Neben der Arbeit am ATLAS-Detektor forschen die Physiker in Siegen auch in der Astroteilchenphysik und sind an einem Experiment in Argentinien, dem Pierre-Auger-Observatorium, beteiligt. Dieses Experiment zur Untersuchung ultrahochenergetischer kosmischer Strahlung wurde von Prof. Dr. Peter Buchholz vorgestellt. Prof. Buchholz erläuterte, was man unter der kosmischen Strahlung versteht und verwies auf aktuelle Fragestellungen in der Astroteilchenphysik. So ist bspw. nicht klar, woher die Teilchen der kosmischen Strahlung eigentlich kommen, oder wie sie im Universum beschleunigt werden. Auch die Zusammensetzung der Strahlung wird aktuell erforscht. Im Rahmen eines Upgrades des Observatoriums in Argentinien versucht man nun, all diesen Unklarheiten besser nachgehen zu können. Dabei wird die Elektronik von über 1600 Bodendektoren, die auf einer Fläche von 3000 Quadratkilometern in Argentinen stehen ersetzt. Diese Bodendetektoren registrieren Teilchen über den Cherenkov-Effekt. Sie messen jedoch nicht das Primärteilchen aus dem Universum, sondern die Teilchen, welche in Schauern entstehen, nachdem das Primärteilchen mit Nukleonen der Atmosphäre zusammengestoßen ist. Der entstehende kaskadenförmige Teilchenschauer erreicht dann den Erdboden, wo die Teilchen in den Bodendetektoren nachgewiesen werden können.

Philipp Krumm zeigt Messungen zur Temperaturabhängigkeit von Pulssignalen.
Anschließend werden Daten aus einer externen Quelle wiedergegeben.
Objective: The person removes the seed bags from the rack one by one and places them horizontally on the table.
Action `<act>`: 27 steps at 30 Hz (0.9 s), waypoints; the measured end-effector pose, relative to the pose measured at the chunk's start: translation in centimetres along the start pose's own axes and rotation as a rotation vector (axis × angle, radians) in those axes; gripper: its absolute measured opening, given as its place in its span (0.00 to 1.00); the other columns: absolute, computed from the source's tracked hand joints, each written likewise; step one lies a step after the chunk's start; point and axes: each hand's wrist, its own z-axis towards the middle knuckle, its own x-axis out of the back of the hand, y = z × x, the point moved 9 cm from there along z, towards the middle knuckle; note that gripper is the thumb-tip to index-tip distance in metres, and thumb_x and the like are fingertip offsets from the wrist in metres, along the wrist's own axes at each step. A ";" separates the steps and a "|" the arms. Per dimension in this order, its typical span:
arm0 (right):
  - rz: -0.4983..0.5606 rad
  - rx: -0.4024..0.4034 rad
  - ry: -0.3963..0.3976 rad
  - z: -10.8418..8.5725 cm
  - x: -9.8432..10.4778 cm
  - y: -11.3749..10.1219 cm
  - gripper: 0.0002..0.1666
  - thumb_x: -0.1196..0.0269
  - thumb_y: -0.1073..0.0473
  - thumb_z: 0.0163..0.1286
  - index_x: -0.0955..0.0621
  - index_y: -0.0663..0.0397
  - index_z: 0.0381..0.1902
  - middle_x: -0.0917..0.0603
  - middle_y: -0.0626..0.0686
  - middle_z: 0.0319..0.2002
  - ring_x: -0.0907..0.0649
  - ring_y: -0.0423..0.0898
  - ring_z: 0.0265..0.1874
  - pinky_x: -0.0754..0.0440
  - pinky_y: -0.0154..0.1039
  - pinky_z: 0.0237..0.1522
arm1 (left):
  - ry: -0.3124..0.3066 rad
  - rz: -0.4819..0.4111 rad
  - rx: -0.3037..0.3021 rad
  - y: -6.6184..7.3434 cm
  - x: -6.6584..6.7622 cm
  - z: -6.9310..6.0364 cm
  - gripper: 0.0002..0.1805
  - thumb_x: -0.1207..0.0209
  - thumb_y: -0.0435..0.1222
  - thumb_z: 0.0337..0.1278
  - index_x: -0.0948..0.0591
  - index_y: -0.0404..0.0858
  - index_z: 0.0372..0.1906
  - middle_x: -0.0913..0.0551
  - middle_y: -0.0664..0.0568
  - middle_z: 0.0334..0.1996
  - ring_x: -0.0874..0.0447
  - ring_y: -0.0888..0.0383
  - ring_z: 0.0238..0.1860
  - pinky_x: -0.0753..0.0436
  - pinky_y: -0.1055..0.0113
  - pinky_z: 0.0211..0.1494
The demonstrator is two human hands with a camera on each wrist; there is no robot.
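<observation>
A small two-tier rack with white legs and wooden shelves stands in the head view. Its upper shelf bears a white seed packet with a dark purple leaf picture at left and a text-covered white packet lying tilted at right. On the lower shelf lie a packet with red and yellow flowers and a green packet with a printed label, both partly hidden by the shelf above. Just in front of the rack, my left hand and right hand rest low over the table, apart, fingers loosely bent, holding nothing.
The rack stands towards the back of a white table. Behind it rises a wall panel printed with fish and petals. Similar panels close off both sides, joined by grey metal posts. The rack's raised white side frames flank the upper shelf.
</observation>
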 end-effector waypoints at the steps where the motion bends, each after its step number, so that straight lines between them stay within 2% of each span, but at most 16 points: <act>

Rechts im Hintergrund ein Klimaprüfschrank.
Philipp Krumm zeigt Messungen zur Temperaturabhängigkeit von Pulssignalen. Rechts im Hintergrund ein Klimaprüfschrank.

Philipp Krumm, der selber für dieses Experiment arbeitet, führte die Schülerinnen und Schüler in sein Labor und zeigte ein Experiment, in welchem er die Temperaturabhängigkeit von Spannungssignalen eines analogen Pulsgenerators untersucht. Dieser analoge Pulsgenerator simuliert mit anderen elektronischen Bauteilen einen Bodendetektor und wird für das Testen neuer Boards benötigt, welche in den nächsten Jahren die Elektronik der über 1600 Detektoren des Pierre-Auger-Observatoriums ersetzen.

Die Schülerinnen und Schüler erhielten außerdem einen Einblick in die Röntgen- und Festkörperphysik, vorgestellt von Prof. Dr. Christian Gutt. Nach einigen geschichtlichen Informationen zur Entdeckung der Röntgenstrahlung, stellte Prof. Gutt auch ein aktuelles Experiment zur Untersuchung von Synchrotronstrahlung, dem ESRF in Grenoble vor. Es wurden außerdem Informationen zum Physik-Studium gegeben.